Je me questionne aussi sur où devraient aller nos subventions. Avec une population comme celle du Québec de quelques millions d’habitants, il est impossible de maintenir en vie un milieu culturel digne de ce nom sans l’aide de l’état. Même si certains voudraient qu’on suive le modèle américain et leur population de 300 millions, c’est juste impossible. Mais ce que je me demande, c’est combien de l’aide gouvernemental va à des intermédiaires d’un modèle révolu plutôt qu’aux gens indispensables à la création d’un contenu de qualité?

Par exemple, en télévision, les gens qui n’ont pas encore lâché le câble paient encore pour un paquet de chaines. Le modèle d’affaire mise sur l’idée que le client va s’abonner à un maximum de chaines et pour ce faire, on essaie d’avoir une ou deux émissions incontournables sur chaque chaine et bien souvent, le reste de la programmation est seulement du bruit un peu inutile et de basse qualité.

Combien d’argent gouvernemental se perd dans ce bruit? Je ne sais pas.

Ce que je sais, c’est qu’avec la quantité de contenu de qualité facilement accessible de nos jours, les émissions bof qu’on avait tendance à regarder en zappant un mardi à 14h quand il n’y a rien de bon à la télé traditionnelle, c’est voué à disparaitre. Alors s’il y a de l’argent qu’on peut rediriger vers de la création de qualité, ce serait gagnant.

Alors que l’avenir appartient aux Netflix, Amazon, Apple, Google et Disney, est-ce qu’on désire que nos subventions aident les différents canaux de distributions/diffusions ou directement le contenu? Personnellement, je suis dans l’équipe contenu.

Je ne propose pas qu’on élimine complètement tous nos diffuseurs.

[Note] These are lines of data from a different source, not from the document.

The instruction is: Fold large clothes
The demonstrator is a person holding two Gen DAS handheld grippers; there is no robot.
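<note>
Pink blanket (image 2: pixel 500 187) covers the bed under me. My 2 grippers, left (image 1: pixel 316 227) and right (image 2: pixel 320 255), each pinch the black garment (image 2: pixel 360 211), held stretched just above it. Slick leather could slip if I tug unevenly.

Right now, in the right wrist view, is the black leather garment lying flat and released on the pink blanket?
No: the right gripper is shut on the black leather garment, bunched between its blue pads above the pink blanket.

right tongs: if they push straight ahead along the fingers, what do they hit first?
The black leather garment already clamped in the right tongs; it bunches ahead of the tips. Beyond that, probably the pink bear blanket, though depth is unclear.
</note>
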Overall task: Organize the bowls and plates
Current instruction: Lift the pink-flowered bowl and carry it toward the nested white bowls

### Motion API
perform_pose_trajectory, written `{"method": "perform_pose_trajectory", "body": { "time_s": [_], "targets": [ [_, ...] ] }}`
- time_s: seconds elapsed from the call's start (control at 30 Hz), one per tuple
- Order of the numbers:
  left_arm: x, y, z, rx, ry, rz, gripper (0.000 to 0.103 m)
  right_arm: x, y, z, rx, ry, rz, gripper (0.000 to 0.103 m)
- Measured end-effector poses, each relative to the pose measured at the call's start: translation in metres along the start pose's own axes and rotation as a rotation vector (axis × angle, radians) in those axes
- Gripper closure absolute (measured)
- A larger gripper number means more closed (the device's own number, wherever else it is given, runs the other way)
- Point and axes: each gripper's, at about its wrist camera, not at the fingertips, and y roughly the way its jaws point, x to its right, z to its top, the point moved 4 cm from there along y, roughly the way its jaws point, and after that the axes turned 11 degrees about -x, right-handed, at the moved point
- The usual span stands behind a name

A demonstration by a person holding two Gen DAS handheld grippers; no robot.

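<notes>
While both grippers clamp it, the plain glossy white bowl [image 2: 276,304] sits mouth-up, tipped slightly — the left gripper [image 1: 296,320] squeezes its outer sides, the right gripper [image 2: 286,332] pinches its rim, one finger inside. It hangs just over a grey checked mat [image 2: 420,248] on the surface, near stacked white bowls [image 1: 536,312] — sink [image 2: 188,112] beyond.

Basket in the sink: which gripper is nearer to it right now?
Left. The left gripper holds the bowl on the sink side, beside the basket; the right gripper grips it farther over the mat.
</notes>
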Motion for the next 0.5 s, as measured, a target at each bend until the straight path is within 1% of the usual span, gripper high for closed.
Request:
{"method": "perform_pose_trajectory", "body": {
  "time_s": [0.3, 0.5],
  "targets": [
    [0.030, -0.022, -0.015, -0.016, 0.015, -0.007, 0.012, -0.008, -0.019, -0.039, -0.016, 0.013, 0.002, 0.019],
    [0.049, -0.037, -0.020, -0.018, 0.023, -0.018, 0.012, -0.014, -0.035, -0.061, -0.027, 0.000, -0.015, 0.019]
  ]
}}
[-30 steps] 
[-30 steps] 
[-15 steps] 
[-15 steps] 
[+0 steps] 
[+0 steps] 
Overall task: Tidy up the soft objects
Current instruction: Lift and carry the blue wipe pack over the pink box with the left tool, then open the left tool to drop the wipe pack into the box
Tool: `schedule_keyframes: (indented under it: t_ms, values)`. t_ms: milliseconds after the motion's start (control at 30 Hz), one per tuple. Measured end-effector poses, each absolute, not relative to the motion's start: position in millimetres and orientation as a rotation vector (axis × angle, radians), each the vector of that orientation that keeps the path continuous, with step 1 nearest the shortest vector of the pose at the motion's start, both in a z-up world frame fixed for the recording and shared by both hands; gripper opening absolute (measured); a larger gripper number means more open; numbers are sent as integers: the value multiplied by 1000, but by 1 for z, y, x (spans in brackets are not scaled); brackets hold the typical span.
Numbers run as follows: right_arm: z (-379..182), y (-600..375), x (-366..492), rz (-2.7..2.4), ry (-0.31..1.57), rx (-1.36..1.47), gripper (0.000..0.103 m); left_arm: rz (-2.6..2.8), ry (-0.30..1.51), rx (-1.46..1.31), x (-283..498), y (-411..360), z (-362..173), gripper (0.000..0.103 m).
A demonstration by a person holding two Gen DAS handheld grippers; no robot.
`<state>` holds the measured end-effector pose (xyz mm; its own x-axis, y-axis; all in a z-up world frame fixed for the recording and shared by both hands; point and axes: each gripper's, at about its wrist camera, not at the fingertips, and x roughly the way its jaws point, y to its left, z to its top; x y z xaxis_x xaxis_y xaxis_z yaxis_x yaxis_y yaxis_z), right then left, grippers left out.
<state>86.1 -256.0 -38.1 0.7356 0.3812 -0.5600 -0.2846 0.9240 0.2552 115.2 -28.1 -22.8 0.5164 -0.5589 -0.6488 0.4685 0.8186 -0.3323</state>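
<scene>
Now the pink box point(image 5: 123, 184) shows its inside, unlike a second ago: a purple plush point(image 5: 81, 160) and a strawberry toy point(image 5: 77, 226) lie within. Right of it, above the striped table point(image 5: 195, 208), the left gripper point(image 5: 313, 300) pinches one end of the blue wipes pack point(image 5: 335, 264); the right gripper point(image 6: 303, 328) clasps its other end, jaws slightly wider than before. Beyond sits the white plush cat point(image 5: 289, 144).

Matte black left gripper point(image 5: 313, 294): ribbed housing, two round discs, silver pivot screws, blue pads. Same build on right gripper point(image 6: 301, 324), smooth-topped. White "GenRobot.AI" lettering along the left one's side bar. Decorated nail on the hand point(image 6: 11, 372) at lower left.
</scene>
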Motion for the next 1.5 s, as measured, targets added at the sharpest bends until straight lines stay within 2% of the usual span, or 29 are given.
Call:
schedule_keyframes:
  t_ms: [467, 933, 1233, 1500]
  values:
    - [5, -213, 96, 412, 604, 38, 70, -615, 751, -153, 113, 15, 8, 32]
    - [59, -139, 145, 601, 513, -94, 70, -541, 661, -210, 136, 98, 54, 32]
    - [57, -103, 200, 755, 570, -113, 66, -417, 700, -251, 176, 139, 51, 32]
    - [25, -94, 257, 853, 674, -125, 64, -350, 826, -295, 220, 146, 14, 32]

Ce que je propose, c’est qu’on les concentre et qu’on les optimise. Par exemple, tou.tv pourrait devenir LE diffuseur du Québec pour notre télé et notre cinéma. Un espèce de Netflix québécois mais public, moderne et accessible qui remplacerait notre modèle actuel très éparpillé sur des dizaines de chaines de câble traditionnel qui ont toutes un petit site web avec un petit lecteur web mal fait. Des sites web très peu fréquentés dont la durée de vie est très limitée.

Avec ce genre de concentration (convergence?), est-ce que ça laisserait plus d’argent et de subventions pour la création de contenu? C’est ce que j’espère. Dans le processus, on pourrait aussi tenter de se débarrasser de notre dépendance à la publicité. Tou.tv est sûrement le seul site de streaming de qualité qui t’impose 2-3 pubs (souvent les mêmes) une à la suite de l’autre avant de commencer une émission. Sans aucune possibilité d’avancer ou de les sauter. C’est insupportable et ça donne juste le goût d’aller sur YouTube ou de se trouver un bloqueur de publicité.

Le nerf de la guerre en ce moment, étant donné que l’offre est plus grande que jamais et que la planète produit des millions d’oeuvres chaque mois, plus personne n’arrive à se démarquer. C’est peut-être là que des organismes comme le CRTC pourraient aider. S’assurer que les oeuvres d’ici soient toujours bien visibles sur les plateformes des multinationales géantes. Donner une meilleure vitrine aux oeuvres d’ici dans leur algorithme, ça ne leur coûterait pas grand-chose.

Bref, je comprends la crainte des géants du web, mais il y a une partie qui est inévitable. Et surtout, le réflexe de s’accrocher à des modèles désuets n’est pas une philosophie qui risque d’être gagnante à long terme. Idéalement, tous les joueurs auraient des discussions afin de déterminer quel genre d’avenir nous voulons pour nos industries culturels et idéalement, ces discussions ne seraient dans le but de s’accrocher à un modèle désuet, mais plutôt de cheminer vers des modèles plus avant-gardistes, efficaces et vivants avec des artistes en santé qui produisent des oeuvres de qualité.

Merci.

One thought to “Trop d’intermédiaires dans nos industries artistiques?”

  1. Ne penses-tu pas exagérer en qualifiant d »artiste’ toute personne qui crée de la culture de consommation basse ou moyenne de gamme ?

    Beaucoup de gens, qui ne sont pas ‘artistes’, profitent du fait qu’il y ait une grande industrie du show-bizness (et un public zombifié à abreuver de produits culturels comme les séries et contenus internet) pour s’octroyer le nom d »artiste’.

    De là le quiproquo et le sentiment de dénigrement très certainement.